口八丁だけで世間の荒波を越えてきた者たちや、魑魅魍魎の住処とも揶揄されるような権力の中枢で生き延びている者たち相手では分が悪いと言わざるを得ないだろう。
「それと、あくまで支部長の直感で構わないので、その料理を実際に作る料理人も探しておいてもらいたいところです」
「料理人を?……それこそ迷宮の力ならば材料さえ揃えられれば何とでもできるのではないかな?」
「まあ、いずれはそうなるかもしれないんですけど、現状では経験が足りないようでして……」
言葉を濁す二人に、すぐさま支部長は状況を察することになる。
「分かった。必ず二人も満足できる人材を見つけてくることにしよう」
彼とて精々が野営の際に食べられる程度のものを作れるくらいの腕しか持ち合わせてはいないのだ。

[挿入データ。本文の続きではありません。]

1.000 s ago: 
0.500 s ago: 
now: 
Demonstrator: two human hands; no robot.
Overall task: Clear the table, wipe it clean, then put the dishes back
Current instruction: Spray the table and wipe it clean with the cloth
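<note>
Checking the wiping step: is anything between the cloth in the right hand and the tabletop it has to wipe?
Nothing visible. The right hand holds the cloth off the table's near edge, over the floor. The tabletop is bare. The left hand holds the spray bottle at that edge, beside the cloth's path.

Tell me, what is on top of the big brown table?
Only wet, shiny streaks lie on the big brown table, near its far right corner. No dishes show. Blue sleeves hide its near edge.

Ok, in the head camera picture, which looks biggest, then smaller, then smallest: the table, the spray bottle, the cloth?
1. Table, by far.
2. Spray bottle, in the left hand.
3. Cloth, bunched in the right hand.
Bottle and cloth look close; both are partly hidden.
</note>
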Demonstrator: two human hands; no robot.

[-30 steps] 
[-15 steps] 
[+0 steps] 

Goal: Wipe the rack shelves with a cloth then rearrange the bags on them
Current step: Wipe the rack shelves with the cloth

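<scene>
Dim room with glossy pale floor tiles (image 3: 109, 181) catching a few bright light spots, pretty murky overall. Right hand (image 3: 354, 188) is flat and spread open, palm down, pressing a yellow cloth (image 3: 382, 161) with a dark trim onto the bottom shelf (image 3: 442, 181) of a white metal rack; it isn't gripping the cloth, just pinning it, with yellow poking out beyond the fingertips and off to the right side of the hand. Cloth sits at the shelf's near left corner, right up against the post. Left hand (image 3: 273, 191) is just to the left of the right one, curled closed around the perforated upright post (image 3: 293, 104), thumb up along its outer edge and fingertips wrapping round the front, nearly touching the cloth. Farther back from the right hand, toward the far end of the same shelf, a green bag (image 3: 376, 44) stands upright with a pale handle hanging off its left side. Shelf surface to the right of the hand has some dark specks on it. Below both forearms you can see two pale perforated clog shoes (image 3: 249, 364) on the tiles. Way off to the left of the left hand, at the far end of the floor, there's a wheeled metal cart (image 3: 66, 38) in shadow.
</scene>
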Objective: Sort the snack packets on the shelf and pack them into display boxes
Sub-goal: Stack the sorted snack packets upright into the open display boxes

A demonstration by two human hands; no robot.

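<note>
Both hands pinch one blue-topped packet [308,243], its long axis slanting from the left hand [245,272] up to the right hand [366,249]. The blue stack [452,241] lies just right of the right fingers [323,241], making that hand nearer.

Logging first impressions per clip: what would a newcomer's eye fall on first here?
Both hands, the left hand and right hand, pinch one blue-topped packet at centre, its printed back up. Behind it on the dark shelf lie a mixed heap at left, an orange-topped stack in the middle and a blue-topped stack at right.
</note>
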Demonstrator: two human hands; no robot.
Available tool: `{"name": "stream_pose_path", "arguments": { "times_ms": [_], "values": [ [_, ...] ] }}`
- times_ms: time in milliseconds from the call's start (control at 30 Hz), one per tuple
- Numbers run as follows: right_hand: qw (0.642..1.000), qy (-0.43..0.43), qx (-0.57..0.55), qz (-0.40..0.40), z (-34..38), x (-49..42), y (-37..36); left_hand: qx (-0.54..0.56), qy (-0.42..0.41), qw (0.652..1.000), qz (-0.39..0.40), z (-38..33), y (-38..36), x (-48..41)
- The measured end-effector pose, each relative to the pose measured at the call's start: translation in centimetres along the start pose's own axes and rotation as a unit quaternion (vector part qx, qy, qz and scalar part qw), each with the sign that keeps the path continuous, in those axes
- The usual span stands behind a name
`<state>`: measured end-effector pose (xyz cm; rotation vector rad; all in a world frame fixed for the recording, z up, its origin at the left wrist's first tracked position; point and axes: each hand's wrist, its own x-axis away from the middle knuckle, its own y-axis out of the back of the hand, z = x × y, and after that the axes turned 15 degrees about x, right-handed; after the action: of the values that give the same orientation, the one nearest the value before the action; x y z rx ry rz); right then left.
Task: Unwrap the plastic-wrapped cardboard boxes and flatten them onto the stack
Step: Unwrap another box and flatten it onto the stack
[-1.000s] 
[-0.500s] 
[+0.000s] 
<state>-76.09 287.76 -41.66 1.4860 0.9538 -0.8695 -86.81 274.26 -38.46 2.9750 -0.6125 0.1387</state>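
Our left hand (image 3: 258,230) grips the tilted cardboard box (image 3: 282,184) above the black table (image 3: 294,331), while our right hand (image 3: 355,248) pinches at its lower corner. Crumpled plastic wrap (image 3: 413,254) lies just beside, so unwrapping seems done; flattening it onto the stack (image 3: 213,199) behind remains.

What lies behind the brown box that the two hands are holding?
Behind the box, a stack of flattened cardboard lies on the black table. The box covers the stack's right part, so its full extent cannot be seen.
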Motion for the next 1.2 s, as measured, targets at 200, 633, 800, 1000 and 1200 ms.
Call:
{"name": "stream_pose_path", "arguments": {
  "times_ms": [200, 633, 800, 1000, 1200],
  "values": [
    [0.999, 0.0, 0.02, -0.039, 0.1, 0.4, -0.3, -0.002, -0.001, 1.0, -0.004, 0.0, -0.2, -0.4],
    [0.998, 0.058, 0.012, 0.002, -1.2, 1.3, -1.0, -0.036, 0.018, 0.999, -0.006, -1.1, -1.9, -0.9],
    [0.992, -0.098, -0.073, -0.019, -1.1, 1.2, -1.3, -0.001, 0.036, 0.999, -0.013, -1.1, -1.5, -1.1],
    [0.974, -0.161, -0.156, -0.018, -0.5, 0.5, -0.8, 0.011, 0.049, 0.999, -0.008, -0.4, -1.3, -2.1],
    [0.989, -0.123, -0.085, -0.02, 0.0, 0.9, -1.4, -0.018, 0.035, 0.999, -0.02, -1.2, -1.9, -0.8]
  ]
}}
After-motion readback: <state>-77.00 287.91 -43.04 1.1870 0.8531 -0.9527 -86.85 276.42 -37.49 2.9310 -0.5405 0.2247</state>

託されることになった任務が深刻かつ重要なものだと認識したのだった。
「おっと、これも聞いておかなくてはいけないな。君たちについての情報をどうするかなのだが……、何か要望はあるかい?」
「顔見知りの冒険者連中や市場の人たちには俺から声をかけることにしますか。それ以外の町の連中とかは支部長の判断にお任せしますよ」
「そうか。冒険者たちはともかく、市場の人たちに無茶なことはしないように」
「いや、俺だってその辺りのことはちゃんと相手を見てやりますから」
とは言いながらも、つい先程幻影である証明として支部長の手をめり込ませた前科があったため、強くは反論できないディーオなのだった。
こうして、支部長という協力者を得たことでディーオたちの計画は実現に向けて大きく動き出していく。
だが、わずか十年足らずでマウズの町が『美食の街』としてその名を轟かせていくことになるということには、中核となる三人やこれから巻き込まれることになるだろう多くの者たちの誰一人として予想だにしていなかったのだった。